This isn't some popularizer trying to make elevator music. This is Rick Wakeman, the Mozart of rock music, the man whose name is synonymous with progressive rock. So what he did deserves attention. He can't be accused of not understanding the song.

I am one who appreciates Led Zeppelin's "Stairway to Heaven" (1971) but does not think it is altogether first-rate. The loud hard-rock passage struck me as having been put in just to show it's 1971. (Or maybe to make the song depict the emergence of hard rock; I don't know.) As for the lyrics, they are haunting but do not entirely make sense. They are best understood as (1) three or four short poems rather than one whole; (2) unfinished material offered for us to complete in our own minds. Of these, (2) is a quirk of mid-century modernist poetry, and I am glad it is no longer fashionable. The fact that the composer of the lyrics won't say what they mean — maybe can't say — is a bad sign, although, again, it's a mid-century thing, the artist making the audience do the work.

"Stairway to Heaven" was some people's first encounter with music that is more than one three-minute-long song and puts together more than one musical theme. For them, the wide world of symphonic music awaits.

For the rest of us, is this "Stairway to Heaven" or only part of it? If the latter, it's the good part.

Oct. 20: Johann Pachelbel (1653-1706), Canon in D Major

Pachelbel's Canon. A canon, like a round, is a song that harmonizes with time-delayed copies of itself. So you will hear (and see) this one start up three times, and all three copies harmonize with each other.

We think of classical music as something that has been around forever, but in fact, this piece, though composed in the late 1600s, was seldom heard from maybe 1800 to 1970. It is part of the great rediscovery of baroque music that took place during my student days. I was excited to get to hear great music that hardly anybody had heard for a century or more. Previously, there had been a move toward bigger and bigger orchestras, and neglect of music composed for smaller groups.
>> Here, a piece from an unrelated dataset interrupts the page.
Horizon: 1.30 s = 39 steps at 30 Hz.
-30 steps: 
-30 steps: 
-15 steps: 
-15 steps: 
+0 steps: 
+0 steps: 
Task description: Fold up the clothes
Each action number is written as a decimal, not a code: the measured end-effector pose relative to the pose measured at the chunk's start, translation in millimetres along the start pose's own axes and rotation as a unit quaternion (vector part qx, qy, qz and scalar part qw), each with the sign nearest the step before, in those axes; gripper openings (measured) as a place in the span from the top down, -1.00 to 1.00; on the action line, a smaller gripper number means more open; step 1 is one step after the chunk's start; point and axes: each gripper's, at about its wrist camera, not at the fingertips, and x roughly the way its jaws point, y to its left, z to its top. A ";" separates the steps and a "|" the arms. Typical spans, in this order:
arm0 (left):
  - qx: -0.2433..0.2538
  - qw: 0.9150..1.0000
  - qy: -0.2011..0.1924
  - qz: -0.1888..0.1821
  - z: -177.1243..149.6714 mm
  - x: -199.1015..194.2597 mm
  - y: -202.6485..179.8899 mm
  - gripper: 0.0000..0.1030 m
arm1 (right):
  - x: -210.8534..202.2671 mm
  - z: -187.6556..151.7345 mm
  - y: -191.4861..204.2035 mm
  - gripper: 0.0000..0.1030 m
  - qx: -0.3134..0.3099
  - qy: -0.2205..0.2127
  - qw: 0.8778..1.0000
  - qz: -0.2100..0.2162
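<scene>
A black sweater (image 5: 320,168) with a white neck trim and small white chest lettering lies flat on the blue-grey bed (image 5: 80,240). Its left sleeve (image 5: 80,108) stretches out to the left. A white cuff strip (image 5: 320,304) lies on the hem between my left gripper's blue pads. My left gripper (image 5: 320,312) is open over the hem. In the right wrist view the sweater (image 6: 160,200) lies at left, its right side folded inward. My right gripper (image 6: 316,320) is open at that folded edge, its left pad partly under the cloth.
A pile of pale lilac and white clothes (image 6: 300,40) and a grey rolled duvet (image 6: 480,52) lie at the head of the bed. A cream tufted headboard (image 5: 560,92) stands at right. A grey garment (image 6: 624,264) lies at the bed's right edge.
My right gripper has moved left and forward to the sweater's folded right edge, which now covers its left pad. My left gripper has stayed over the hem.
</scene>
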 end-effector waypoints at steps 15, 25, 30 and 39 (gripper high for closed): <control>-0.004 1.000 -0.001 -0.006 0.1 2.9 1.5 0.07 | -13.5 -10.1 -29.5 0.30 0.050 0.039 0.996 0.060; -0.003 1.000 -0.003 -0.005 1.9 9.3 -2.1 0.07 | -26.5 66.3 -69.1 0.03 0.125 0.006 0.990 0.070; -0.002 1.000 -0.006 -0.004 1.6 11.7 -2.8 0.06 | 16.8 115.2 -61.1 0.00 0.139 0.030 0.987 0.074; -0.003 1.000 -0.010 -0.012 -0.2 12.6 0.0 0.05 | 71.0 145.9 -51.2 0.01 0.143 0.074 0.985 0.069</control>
Oct. 21: Jean-Joseph Mouret (1682-1738), Rondeau ("Fanfares")

Mouret's Fanfares broke upon many of us as the theme music for Masterpiece Theatre. It is now used often as a processional at weddings and academic ceremonies. This is an example of French Baroque music, another piece that was abandoned shortly after its own time and then rediscovered in the 1960s.
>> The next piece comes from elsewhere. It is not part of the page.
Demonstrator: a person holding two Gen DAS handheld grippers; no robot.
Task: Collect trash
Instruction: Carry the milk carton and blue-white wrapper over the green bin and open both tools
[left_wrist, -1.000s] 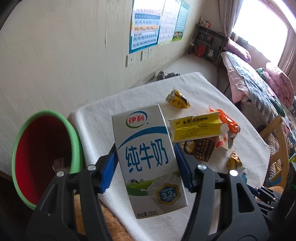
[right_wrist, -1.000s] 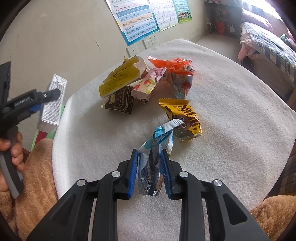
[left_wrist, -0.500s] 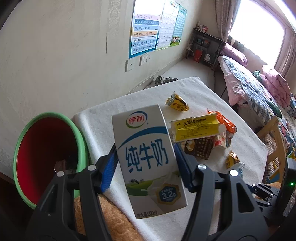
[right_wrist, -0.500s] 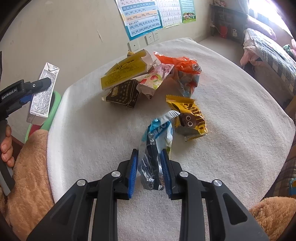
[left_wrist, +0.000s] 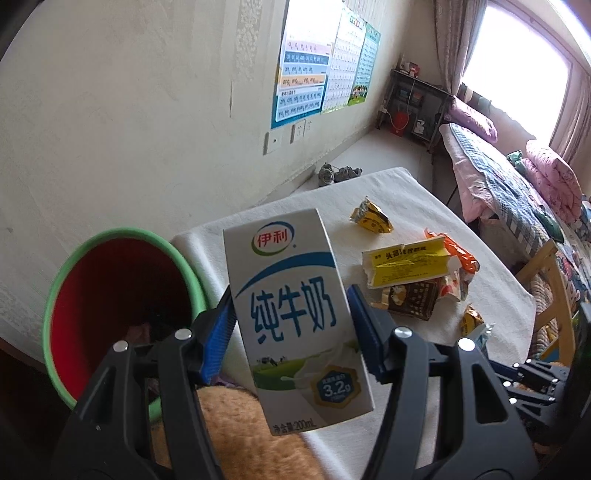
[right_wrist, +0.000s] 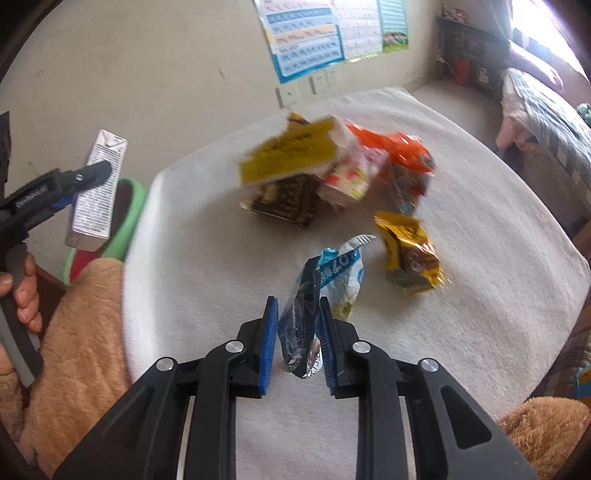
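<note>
Here the left gripper (left_wrist: 291, 328) clamps the upright milk carton (left_wrist: 295, 314) just right of the red bin (left_wrist: 110, 295); the right gripper (right_wrist: 297, 343) is closing on a blue wrapper (right_wrist: 321, 291).

Ahead of the grippers rises a cream plaster wall (left_wrist: 129, 110), with charts (left_wrist: 303, 74) pinned above white wall sockets (left_wrist: 299, 131). Farther ahead and to the right, a dark shelf rack (left_wrist: 413, 107) stands in the corner beside a bed (left_wrist: 517, 177) piled with pink bedding. Strong daylight floods through the curtained window (left_wrist: 517, 62) beyond it.
</note>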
Oct. 22: Beethoven, "Ode to Joy" (Symphony No. 9)

This is one of the very high points of classical music, and it was the first piece of it that got my complete attention, around eighth or ninth grade. It's the ending of Beethoven's Ninth Symphony. This is a nicely chosen 14-minute excerpt.

Beethoven himself never heard this, as he had gone completely deaf by the time it premiered.

You may recognize this tune, either as the hymn "Joyful, Joyful We Adore Thee," or as the recessional of a wedding (ours!), or as the European Union anthem, or as a high-school band number, or even (I'm not kidding) as a 1970 song by teen idol Bobby Sherman (which is not where I first heard it, I assure you, though I did hear it).

Oct. 23: Gaspar Sanz (1640-1710), "Canarios"

This is a short guitar piece that you may have heard as part of something else (e.g., in a piece by the band "Sky" c. 1980, or elsewhere).

2021
October
18

Songs of the Day, Sept. 21 — Oct. 18
A whirlwind tour of my taste in music, or part of it

On September 21 I started a series of Facebook postings titled "Song of the Day" to share music that I like (and show the world what kinds of music I like). In many cases I added commentary that people have found useful. I want to preserve these in the Daily Notebook too, and I'll do it in batches like this one. Hang on to your hat — this is a long entry!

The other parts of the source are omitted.